Ci avverte che è molto possibile, cedendo con noncuranza all'appetito e al capriccio passeggero, imbrigliarci irreparabilmente per questa vita, se non indebolirci e mutilarci per l'eternità. A quel tempo, il tuo atto può sembrare molto piccolo e secolare, un mero affare nel corso ordinario, una piccola transazione come si farebbe con noncuranza dopo la fine della giornata di lavoro, nella quiete di una sera d'estate o nel in mezzo alla cerchia familiare: o può sembrare così necessario che tu non pensi mai alle sue qualità morali, tanto meno che ti interroghi se sei giustificato nel respirare; ma siete avvertiti che se in quell'atto vi è una frantumazione delle speranze spirituali per far posto al libero godimento dei piaceri dei sensi - se vi è una deliberata preferenza delle cose buone di questa vita all'amore di Dio - se , consapevolmente, prendi alla leggera le benedizioni spirituali e le consideri irreali se confrontate con ovvi vantaggi mondani - allora le conseguenze di quell'atto in questa vita ti porteranno grande disagio e disagio, grande perdita e irritazione, un'agonia di rimorso e una vita - lungo pentimento. Sei avvertito di questo, e in modo più commovente, dalle commoventi suppliche, dalle lacrime amare e dalle lacrime di Esaù.
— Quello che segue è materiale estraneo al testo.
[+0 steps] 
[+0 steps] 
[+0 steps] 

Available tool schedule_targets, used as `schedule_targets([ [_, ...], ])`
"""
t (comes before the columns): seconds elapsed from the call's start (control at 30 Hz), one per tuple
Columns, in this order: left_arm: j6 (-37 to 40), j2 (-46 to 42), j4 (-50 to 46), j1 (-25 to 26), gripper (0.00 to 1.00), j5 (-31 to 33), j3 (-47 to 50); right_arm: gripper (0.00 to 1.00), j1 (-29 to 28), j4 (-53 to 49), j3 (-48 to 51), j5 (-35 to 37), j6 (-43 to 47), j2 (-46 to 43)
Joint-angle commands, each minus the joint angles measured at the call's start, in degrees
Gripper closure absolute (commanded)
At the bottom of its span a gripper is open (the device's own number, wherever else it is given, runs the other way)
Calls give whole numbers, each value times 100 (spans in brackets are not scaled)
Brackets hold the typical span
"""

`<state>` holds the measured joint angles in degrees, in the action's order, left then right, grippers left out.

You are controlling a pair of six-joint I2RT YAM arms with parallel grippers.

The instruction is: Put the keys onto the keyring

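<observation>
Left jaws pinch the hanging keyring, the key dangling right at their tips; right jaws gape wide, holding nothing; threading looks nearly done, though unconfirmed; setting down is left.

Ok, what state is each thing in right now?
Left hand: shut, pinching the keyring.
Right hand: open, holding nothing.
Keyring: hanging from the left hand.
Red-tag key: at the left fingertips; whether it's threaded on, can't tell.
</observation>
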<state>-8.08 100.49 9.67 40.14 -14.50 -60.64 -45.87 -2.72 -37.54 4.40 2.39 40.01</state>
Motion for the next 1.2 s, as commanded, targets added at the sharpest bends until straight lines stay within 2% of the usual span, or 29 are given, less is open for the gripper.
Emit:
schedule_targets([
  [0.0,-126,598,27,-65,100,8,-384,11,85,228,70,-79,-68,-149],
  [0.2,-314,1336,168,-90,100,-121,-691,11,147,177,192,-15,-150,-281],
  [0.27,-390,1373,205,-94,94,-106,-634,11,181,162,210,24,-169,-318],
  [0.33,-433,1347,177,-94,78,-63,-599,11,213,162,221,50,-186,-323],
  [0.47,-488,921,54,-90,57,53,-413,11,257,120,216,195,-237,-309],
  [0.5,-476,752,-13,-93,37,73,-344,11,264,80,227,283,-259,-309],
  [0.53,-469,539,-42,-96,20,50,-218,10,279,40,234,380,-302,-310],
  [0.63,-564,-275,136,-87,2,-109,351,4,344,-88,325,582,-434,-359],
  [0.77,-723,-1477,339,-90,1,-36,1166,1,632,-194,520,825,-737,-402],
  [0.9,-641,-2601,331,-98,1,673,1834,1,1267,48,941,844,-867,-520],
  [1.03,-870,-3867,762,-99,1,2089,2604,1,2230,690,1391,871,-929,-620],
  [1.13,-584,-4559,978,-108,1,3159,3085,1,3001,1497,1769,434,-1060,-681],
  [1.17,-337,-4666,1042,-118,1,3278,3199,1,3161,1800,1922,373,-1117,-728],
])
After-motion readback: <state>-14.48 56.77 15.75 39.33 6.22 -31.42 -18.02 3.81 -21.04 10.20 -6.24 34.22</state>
Ma anche quando la nostra vita è irrimediabilmente rovinata, rimane una speranza per il nostro carattere e per noi stessi, non certo se le nostre disgrazie ci amareggiano, non se il risentimento è il risultato principale della nostra sofferenza; ma se, domando il risentimento, e dando la colpa a noi stessi invece di cercare di fissarla sugli altri, ci vendichiamo della vera fonte della nostra rovina ed estirpiamo dal nostro carattere la radice dell'amarezza.
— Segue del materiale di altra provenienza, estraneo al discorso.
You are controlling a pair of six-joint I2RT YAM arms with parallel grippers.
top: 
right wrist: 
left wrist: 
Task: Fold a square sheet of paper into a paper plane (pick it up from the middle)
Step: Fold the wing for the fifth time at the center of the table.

Doloroso e difficile è tale scuola. Richiede semplicità, umiltà e sincerità, qualità non frequenti. Richiede una pazienza costante; poiché colui che comincia così a seminare allo spirito tardi nella vita deve accontentarsi dei frutti interiori, della pace della coscienza, dell'aumento della rettitudine e dell'umiltà, e deve imparare a vivere senza molto di ciò che tutti gli uomini naturalmente desiderano.

Mentre ogni membro della famiglia di Isacco ha così il suo piano e si sforza di realizzare la sua intenzione privata, il risultato è che lo scopo di Dio è adempiuto. Nell'azione umana, tale fede in Dio come esisteva era ricoperta di incomprensione e sfiducia in Dio. Ma nonostante gli espedienti meschini e meschini, l'astuzia miope, l'incredulità goffa, la mondanità profana delle parti umane nella transazione, la verità e la misericordia di Dio trovano ancora una via per se stesse.
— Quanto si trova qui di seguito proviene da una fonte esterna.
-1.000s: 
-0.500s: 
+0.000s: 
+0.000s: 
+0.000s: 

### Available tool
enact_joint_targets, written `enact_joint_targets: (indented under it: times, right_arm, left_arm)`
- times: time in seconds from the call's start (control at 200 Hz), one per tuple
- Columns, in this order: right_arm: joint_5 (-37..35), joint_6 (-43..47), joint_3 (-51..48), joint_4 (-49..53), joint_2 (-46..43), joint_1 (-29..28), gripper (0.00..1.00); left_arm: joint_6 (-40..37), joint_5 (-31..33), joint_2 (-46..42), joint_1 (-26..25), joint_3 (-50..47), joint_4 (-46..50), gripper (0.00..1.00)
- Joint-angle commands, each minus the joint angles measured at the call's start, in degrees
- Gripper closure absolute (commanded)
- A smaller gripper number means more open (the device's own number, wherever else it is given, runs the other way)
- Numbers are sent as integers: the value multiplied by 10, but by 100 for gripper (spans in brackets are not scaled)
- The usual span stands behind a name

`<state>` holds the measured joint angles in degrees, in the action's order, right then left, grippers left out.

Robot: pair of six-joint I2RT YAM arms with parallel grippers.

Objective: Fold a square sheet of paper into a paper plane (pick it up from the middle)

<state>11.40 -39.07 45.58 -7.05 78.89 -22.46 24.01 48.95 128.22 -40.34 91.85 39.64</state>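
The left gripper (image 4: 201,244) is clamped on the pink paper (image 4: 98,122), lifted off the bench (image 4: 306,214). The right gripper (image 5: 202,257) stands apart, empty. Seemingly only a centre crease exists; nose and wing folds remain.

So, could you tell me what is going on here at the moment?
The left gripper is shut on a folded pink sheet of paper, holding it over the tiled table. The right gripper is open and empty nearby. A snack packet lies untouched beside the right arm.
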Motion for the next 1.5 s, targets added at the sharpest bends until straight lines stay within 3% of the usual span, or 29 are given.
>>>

Se la cosa fosse lasciata nelle nostre mani, dovremmo fare naufragio anche della salvezza di cui siamo forniti. Portiamo nei nostri rapporti con esso lo stesso egoismo, incostanza e mondanità che lo rendevano necessario: e Dio non aveva pazienza da sopportare, né misericordia per invitarci; se non avesse la saggezza per governarci nell'uso della sua grazia, così come la saggezza per escogitare il suo primo conferimento, dovremmo perire con l'acqua della vita alle nostre labbra.